I also always talk to my patients up front, before I start any therapy. When we're going through risks and benefits, I say one of the biggest risks is that this drug is not going to work for you. We have to prepare for that and be on top of that, so if you are a primary nonresponder, for example, we move on quickly, and we don't delay getting you on appropriate therapies. I discuss that up front as well.

Miguel Regueiro, MD: Bill, ustekinumab is the newest biologic or monoclonal antibody that we have for Crohn disease, and then in a minute, I'm going to ask David about UC [ulcerative colitis]. Tell me a little bit about vedolizumab and ustekinumab for Crohn disease, also with some of the data on quality of life.

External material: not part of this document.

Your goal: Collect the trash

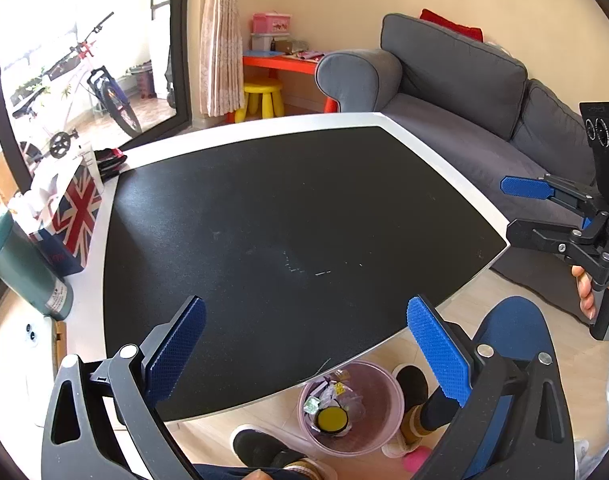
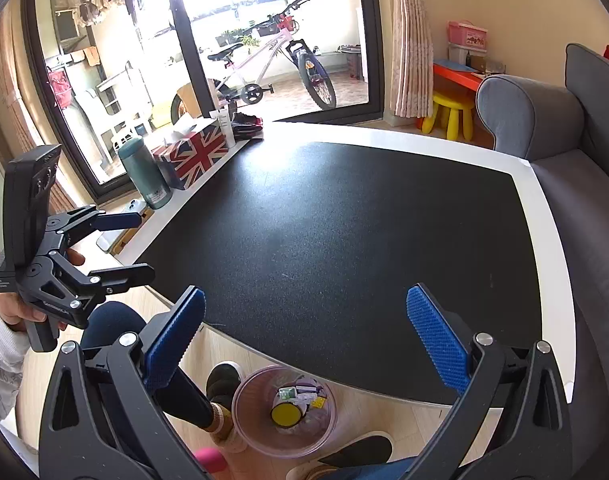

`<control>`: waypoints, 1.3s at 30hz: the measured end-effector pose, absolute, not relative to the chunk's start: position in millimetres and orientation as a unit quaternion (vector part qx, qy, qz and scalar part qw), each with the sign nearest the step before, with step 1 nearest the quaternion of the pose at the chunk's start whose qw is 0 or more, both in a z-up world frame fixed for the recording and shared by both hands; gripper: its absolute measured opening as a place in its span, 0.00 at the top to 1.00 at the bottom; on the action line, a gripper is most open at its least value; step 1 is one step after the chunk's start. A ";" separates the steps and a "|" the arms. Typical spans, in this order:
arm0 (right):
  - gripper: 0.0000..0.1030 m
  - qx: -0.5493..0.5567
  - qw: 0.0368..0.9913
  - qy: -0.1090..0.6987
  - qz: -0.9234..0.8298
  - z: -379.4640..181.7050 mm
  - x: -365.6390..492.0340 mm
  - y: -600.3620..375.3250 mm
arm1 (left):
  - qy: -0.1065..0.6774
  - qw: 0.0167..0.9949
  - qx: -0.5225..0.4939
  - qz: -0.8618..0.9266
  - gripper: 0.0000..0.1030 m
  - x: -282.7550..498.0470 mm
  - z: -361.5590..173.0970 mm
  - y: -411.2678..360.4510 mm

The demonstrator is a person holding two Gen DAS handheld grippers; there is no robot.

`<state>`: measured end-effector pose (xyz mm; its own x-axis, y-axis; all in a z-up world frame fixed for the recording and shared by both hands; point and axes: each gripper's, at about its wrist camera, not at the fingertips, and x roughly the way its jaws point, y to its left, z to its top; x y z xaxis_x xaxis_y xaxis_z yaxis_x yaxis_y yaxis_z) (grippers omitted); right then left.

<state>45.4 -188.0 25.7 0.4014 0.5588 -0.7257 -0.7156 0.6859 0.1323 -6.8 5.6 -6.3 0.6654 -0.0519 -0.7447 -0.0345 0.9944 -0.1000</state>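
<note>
Black tabletop (image 1: 284, 220); Union Jack box (image 2: 192, 152); no legible writing.

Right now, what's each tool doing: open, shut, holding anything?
Left tool: open, holding nothing, above the table.
Right tool: open, holding nothing.

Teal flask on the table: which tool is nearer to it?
Left. The left tool hangs off the flask's end of the table; the right tool is opposite, by the sofa.

White-rimmed table (image 2: 544, 216) with black mat (image 2: 344, 240); along its far edge stand a green flask (image 2: 144, 176), flag-patterned tissue box (image 2: 192, 152) and white tube (image 2: 226, 128).
</note>
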 end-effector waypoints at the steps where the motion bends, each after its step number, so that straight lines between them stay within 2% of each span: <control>1: 0.04 -0.100 0.832 0.389 0.383 26.2 46.5 -187.5 | 0.410 0.910 -0.055 -0.009 0.06 -4.7 -7.0 6.5; 8: 0.04 -0.099 0.833 0.385 0.384 26.5 47.6 -187.9 | 0.406 0.908 -0.101 -0.018 0.06 -0.3 -8.9 19.6; 39: 0.04 -0.100 0.835 0.387 0.377 25.7 54.9 -188.8 | 0.399 0.913 -0.081 -0.017 0.06 2.1 -1.2 9.4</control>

William J. Sandborn, MD: In terms of the active disease, you’ve got 2 groups of patients. You have patients who are naïve to TNF blockers, and the data that Jessica was just talking about applies to anti-TNF naïve patients. You would expect about a 60% response rate by clinical measures in naïve patients. It's lower if you're having your second anti-TNF. For ustekinumab, when the clinical trials were performed in Crohn disease, there were 2 different patient populations that were studied in separate clinical trials. In the anti-TNF naïve patients, the response in Crohn disease was also about 60%, so very similar to what you would expect to see with infliximab or adalimumab. What differentiates it in my mind is that you don't have black box warnings. You have the large intravenous load that you like with infliximab, and then you have every-8-week subcutaneous dosing for maintenance, which is like adalimumab but much less frequent. That all fits together nicely and impacts adherence, compliance, and patient acceptance. It's part of the spectrum of quality of life.

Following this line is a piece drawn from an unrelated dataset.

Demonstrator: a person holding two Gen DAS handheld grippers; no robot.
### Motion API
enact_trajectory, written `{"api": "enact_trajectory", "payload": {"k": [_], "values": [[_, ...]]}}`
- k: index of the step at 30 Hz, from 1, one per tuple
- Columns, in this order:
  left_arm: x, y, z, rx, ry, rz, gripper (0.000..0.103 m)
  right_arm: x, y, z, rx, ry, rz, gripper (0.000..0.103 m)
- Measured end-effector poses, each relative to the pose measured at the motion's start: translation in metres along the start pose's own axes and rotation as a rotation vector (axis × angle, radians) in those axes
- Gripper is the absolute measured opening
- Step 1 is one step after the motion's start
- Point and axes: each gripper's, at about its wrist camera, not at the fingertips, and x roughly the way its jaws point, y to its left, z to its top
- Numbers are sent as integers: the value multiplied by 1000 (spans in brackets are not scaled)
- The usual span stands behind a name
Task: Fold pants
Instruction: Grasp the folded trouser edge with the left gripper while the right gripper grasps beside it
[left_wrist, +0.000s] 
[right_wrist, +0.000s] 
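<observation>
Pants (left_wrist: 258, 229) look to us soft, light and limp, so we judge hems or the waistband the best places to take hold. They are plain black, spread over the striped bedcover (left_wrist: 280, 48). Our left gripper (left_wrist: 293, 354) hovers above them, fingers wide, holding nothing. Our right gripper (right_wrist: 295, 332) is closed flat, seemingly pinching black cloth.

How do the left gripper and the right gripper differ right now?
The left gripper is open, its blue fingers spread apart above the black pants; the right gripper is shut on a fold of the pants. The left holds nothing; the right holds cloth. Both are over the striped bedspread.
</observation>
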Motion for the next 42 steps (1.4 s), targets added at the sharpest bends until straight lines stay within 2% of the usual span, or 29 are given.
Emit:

For vedolizumab, the effects in anti-TNF experienced patients were less profound. In fact, in the pivotal clinical trials, there were several trials that looked at it in subgroups of patients at anti-TNF failure and didn't see a significant induction effect. As you get into the maintenance, you can eventually see a benefit for vedolizumab. In the failure patients, it’s not quite as potent. It's quite safe, and there will be patients for whom it works. The ustekinumab effect is probably stronger.

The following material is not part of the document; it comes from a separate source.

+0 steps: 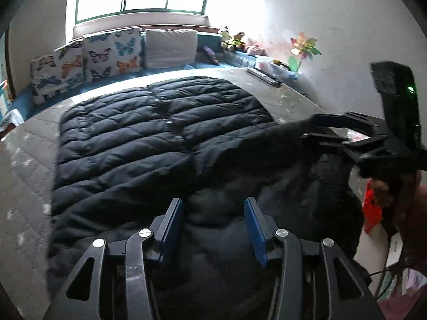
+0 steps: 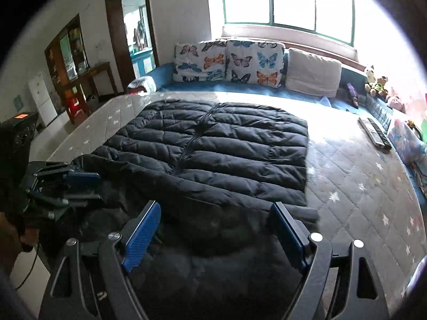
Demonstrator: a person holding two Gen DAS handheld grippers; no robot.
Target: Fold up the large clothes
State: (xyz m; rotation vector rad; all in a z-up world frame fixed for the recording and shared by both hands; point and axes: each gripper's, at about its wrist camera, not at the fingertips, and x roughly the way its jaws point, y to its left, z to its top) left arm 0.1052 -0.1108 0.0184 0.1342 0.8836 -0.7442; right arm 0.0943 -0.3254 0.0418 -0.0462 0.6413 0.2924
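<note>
Black puffer jacket (image 2: 213,146) lies flat on the bed (image 2: 360,176), front up, zip running away from you, hem toward the butterfly cushions (image 2: 226,62). The near collar end is bunched and in shadow under both tools.

Left gripper (image 1: 213,221): jaws spread, nothing between the pads, low over the near bunched fabric. Right gripper (image 2: 216,229): jaws spread wide, also empty, over the near right edge.

Looks like you're at the grab-before-fold step. You should take one layer stack on each side at matching points on the near edge, bite deep since the padding is slippery, then lift evenly and carry toward the hem. Keep both tools level or the fold will skew. Watch the remote (image 2: 375,133) at far right.
</note>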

In the naïve group, there are patients who will respond to vedolizumab. There's a clinical prediction tool that helps pick those out. There's an evolving clinical prediction tool for who's going to respond to ustekinumab as well. These clinical prediction tools will have a larger role in our practice in the years to come, but even without selected patients, you get a good effect in naïve patients. Then, in the failure patients, you see a nice effect as well with ustekinumab for induction and maintenance.

The quality of life tracks heavily with clinical response and remissions. You get the most bang for the buck in the response. When you take moderate-to-severe Crohn disease or ulcerative colitis, they have terrible quality of life if you put it in a generic, health-related quality of life assessment, like SF-36 [Short-Form 36 Health Survey]. It looks like class 3 or 4 congestive heart failure or chronic renal failure with hemodialysis. It's shockingly bad. Then when you get a response, you get up to just below population means for health-related quality of life, so you get most of the rise with the response. Then if you get into remission, amazingly, the health-related quality of life exceeds the population means around the world. Quality of life heavily tracks to having clinical improvement or response.

Miguel Regueiro, MD: You alluded to, both you and Jessica, that Bruce Sands, [MD,] study in 2018 that looked at ustekinumab and improvements in quality of life. As we talked about earlier, the quality of life impact in IBD [inflammatory bowel disease], that class 3/4 heart failure, these are some cases of very poor quality of life. It's interesting how we look at treat-to-target, but we also take into account the quality of life.